Deep guide · India
Lumpsum calculator — one-time investment growth
Deploy ₹46,10,000 once at 10% a year for 30 years, and this illustration lands near ₹8,04,41,744 — about ₹7,58,31,744 in growth on top of principal. Weigh that against drip-feeding the same capacity through monthly SIPs when you think about timing risk.
A lumpsum puts every rupee to work from day one — strong when you accept today’s entry level and can stay long; harder when you prefer to average in. The math here uses one annual compounding step for clarity; it is not a scheme document.
What follows: your baseline, tenure and principal grids, return sensitivity, and a SIP contrast. Market-linked funds do not promise the assumed rate.
How this lumpsum growth model works
We apply the stated annual return once per year to the running balance — a simple compounding loop that separates principal, accumulated interest, and maturity. Real mutual funds mark to market daily; this model smooths returns into one annual step so you can compare scenarios quickly.
Calculation breakdown
- Principal: ₹46,10,000
- Estimated interest: ₹7,58,31,744
- Estimated maturity: ₹8,04,41,744
Scenario comparison
Different tenures
| Years | Interest | Maturity |
|---|---|---|
| 5 | ₹28,14,451 | ₹74,24,451 |
| 10 | ₹73,47,153 | ₹1,19,57,153 |
| 15 | ₹1,46,47,114 | ₹1,92,57,114 |
| 20 | ₹2,64,03,775 | ₹3,10,13,775 |
Different principal amounts (±15–25%)
| Scenario | Principal | Interest | Maturity |
|---|---|---|---|
| -25% vs base | ₹34,57,500 | ₹5,68,73,808 | ₹6,03,31,308 |
| -15% vs base | ₹39,18,500 | ₹6,44,56,983 | ₹6,83,75,483 |
| 15% vs base | ₹53,01,500 | ₹8,72,06,506 | ₹9,25,08,006 |
| 25% vs base | ₹57,62,500 | ₹9,47,89,681 | ₹10,05,52,181 |
Different return assumptions (same P and tenure)
| Scenario | Rate | Interest | Maturity |
|---|---|---|---|
| -25% vs base | 7.5% | ₹3,57,50,343 | ₹4,03,60,343 |
| -15% vs base | 8.5% | ₹4,86,73,540 | ₹5,32,83,540 |
| Base rate | 10% | ₹7,58,31,744 | ₹8,04,41,744 |
| 15% vs base | 11.5% | ₹11,61,56,630 | ₹12,07,66,630 |
| 25% vs base | 12.5% | ₹15,32,51,636 | ₹15,78,61,636 |
Comparison: lumpsum vs SIP (illustrative)
For perspective, an illustrative SIP of ₹12,806 per month at 12% for 30 years could land near ₹4,52,04,076 — different risk/return path than a one-time lumpsum; not a recommendation.

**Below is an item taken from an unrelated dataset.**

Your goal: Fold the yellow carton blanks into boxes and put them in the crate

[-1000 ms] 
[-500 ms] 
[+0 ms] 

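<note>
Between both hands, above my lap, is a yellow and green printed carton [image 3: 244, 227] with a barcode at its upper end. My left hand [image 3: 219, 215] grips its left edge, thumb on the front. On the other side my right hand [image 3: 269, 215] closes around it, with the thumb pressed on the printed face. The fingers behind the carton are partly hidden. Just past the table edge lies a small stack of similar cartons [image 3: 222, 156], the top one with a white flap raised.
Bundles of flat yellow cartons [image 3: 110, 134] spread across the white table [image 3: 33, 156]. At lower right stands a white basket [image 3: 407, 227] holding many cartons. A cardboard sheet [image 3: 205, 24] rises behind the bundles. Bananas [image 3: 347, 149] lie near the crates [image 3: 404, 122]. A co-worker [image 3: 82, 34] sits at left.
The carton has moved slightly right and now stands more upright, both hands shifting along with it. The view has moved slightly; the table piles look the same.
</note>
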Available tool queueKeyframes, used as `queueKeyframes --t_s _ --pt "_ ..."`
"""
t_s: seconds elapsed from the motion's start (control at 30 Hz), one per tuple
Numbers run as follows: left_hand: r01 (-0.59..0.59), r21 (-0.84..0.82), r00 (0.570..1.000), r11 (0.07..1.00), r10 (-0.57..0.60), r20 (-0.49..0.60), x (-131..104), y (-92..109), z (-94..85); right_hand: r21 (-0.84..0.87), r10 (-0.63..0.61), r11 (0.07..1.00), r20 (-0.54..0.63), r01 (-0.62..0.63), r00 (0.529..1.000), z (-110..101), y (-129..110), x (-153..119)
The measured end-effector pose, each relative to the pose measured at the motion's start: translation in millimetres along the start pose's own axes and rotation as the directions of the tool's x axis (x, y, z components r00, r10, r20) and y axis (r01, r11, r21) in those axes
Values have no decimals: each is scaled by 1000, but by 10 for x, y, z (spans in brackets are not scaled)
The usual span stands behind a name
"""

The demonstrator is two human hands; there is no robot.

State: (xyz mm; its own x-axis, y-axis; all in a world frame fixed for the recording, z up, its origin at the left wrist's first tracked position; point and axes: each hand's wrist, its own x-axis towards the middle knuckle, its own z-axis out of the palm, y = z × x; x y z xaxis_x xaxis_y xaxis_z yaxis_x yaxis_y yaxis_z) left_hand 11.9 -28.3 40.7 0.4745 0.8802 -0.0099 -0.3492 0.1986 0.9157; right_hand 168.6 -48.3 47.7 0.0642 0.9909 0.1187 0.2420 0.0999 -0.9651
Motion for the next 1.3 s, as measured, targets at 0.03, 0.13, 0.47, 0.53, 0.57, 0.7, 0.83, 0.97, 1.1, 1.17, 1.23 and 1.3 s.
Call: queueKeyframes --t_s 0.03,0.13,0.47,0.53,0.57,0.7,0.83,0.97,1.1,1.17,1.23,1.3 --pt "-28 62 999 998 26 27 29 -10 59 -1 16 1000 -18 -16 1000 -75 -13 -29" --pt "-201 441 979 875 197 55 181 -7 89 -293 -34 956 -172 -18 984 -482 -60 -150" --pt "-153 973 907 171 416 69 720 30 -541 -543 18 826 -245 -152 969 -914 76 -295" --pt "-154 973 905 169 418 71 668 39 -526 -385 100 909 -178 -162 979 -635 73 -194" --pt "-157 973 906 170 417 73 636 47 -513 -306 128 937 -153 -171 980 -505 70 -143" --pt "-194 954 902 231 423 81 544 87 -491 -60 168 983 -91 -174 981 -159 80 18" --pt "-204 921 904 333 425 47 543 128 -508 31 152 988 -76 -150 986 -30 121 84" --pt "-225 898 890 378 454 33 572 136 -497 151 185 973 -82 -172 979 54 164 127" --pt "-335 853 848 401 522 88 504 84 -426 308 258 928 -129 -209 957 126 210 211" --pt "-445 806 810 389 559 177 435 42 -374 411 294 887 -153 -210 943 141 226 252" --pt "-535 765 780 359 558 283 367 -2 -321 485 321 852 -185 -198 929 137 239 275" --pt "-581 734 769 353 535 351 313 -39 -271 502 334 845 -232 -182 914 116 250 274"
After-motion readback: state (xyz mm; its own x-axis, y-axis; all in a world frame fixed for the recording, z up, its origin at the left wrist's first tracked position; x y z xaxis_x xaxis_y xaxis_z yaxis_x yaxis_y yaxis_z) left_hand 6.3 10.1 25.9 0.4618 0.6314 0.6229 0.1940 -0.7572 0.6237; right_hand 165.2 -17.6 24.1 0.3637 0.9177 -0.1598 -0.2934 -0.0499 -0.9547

Lumpsum vs SIP is not a moral choice — it is a cash-flow and risk trade-off. If you already hold a large corpus, lumpsum deployment may be appropriate; if you are early in your career, SIPs can enforce discipline. Use both calculators on EasyCal to stress-test assumptions.
Frequently asked questions
- What is the future value of ₹46,10,000 at 10% for 30 years?

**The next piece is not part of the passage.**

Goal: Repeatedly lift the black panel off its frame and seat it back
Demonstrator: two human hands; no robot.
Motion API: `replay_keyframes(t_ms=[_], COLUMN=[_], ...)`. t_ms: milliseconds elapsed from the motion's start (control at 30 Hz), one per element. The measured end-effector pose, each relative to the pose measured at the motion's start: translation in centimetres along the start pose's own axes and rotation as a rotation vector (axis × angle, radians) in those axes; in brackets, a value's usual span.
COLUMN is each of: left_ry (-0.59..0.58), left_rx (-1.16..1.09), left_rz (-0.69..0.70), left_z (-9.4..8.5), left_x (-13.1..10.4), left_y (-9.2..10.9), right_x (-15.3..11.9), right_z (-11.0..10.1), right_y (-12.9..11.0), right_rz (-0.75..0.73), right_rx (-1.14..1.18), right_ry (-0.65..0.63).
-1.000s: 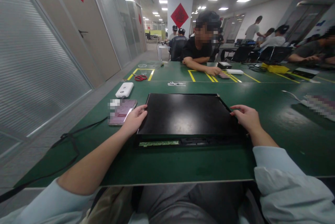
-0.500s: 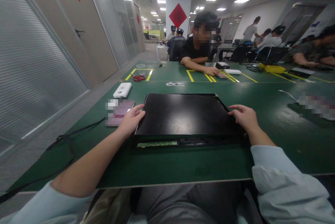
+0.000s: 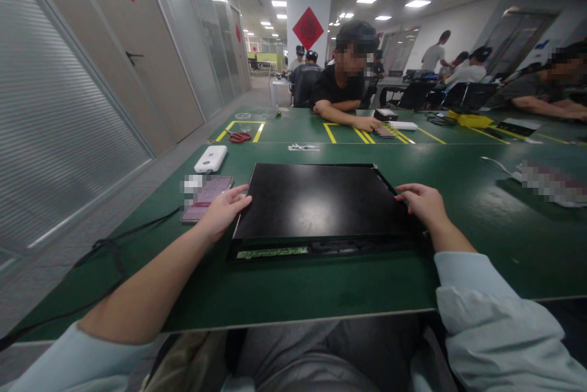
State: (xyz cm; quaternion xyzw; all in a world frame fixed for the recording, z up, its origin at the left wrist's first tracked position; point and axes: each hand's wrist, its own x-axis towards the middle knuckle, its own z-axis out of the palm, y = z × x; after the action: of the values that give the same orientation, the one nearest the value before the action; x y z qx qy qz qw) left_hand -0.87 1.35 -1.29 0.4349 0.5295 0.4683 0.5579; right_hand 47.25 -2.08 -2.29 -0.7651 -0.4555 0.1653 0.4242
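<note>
A black flat display panel (image 3: 316, 199) lies in front of me over a shallow black frame (image 3: 367, 247). A strip of green circuit board (image 3: 273, 252) shows along the frame's near side, below the panel's front edge. My left hand (image 3: 227, 211) pinches the panel's left edge between thumb and fingers. On the other side, my right hand (image 3: 422, 203) has its thumb and fingers closed at the right edge of the panel. Whether those right fingertips also touch the frame is hard to tell.
A phone (image 3: 215, 187) and a white power bank (image 3: 211, 159) lie left of the panel, with a black cable (image 3: 107, 245) nearby. Red scissors (image 3: 240, 137) lie farther off. Across the green table (image 3: 472, 221) sits a person (image 3: 342, 86); a blurred-out white object (image 3: 550, 184) lies right.
The whole view has shifted slightly. Both hands stay at the panel's sides, and the panel looks nearly unmoved over the frame.
</note>
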Motion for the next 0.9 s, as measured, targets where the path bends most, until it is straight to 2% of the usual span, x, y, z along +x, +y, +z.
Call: replay_keyframes(t_ms=[300,467,667,900], left_ry=[-0.009,-0.046,-0.099,-0.081], left_rx=[-0.074,-0.181,-0.21,-0.2], left_rz=[-0.022,-0.029,-0.056,-0.003], left_z=[0.1,0.3,0.5,0.8], left_x=[0.0,-0.3,-0.7,-0.7], left_y=[0.2,0.6,1.0,0.5], right_x=[-0.1,0.1,0.2,0.4], right_z=[0.0,0.1,0.1,0.0], right_y=[-0.4,0.2,0.4,0.3], right_rz=[0.023,-0.009,-0.012,0.009], right_rx=[-0.015,-0.005,-0.028,-0.027], right_ry=[0.0,-0.006,0.007,0.005])
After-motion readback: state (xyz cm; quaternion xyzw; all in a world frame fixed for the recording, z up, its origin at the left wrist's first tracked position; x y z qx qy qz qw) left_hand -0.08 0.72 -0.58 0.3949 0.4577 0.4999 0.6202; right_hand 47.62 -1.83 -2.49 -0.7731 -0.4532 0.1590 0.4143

- Under annual compounding (illustrative), maturity is about ₹8,04,41,744 with interest near ₹7,58,31,744. Actual mutual fund lumpsum returns are not guaranteed.

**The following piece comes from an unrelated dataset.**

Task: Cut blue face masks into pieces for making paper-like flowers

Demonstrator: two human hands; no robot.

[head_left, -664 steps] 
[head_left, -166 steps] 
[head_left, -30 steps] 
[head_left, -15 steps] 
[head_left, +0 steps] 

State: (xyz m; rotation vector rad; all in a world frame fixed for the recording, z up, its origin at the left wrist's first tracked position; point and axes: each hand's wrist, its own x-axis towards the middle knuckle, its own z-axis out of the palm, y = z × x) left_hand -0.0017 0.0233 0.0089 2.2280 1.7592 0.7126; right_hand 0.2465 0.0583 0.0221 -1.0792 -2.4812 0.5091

- Lumpsum vs SIP — which is better?
- Lumpsum deploys capital immediately; SIP spreads entries over time. Risk/return profiles differ — use both calculators for perspective.
- Is this mutual fund lumpsum calculator India specific?
- It uses rupee amounts and common search intent for Indian investors; returns are illustrative, not a fund quote.
- Does this include tax?
- No — capital gains tax rules vary by asset and holding period.
- Can I change the return assumption?
- Yes — rerun with a lower rate for conservative planning.
- Where can I explore more scenarios?
- Use the internal links below for nearby principals, tenures, and rates.
Internal linking — related lumpsum calculator pages
Explore nearby scenarios on EasyCal — each link opens a calculator page with matching inputs (programmatic SEO).
- Lumpsum — 47.1 lakh · 30 years @ 10%
- Lumpsum — 48.1 lakh · 30 years @ 10%
- Lumpsum — 51.1 lakh · 30 years @ 10%
- Lumpsum — 56.1 lakh · 30 years @ 10%
- Lumpsum — 45.1 lakh · 30 years @ 10%
- Lumpsum — 44.1 lakh · 30 years @ 10%
- Lumpsum — 41.1 lakh · 30 years @ 10%
- Lumpsum — 61.1 lakh · 30 years @ 10%
- Lumpsum — 36.1 lakh · 30 years @ 10%
- Lumpsum — 46.1 lakh · 28 years @ 10%
Illustrative compounding only — not investment advice.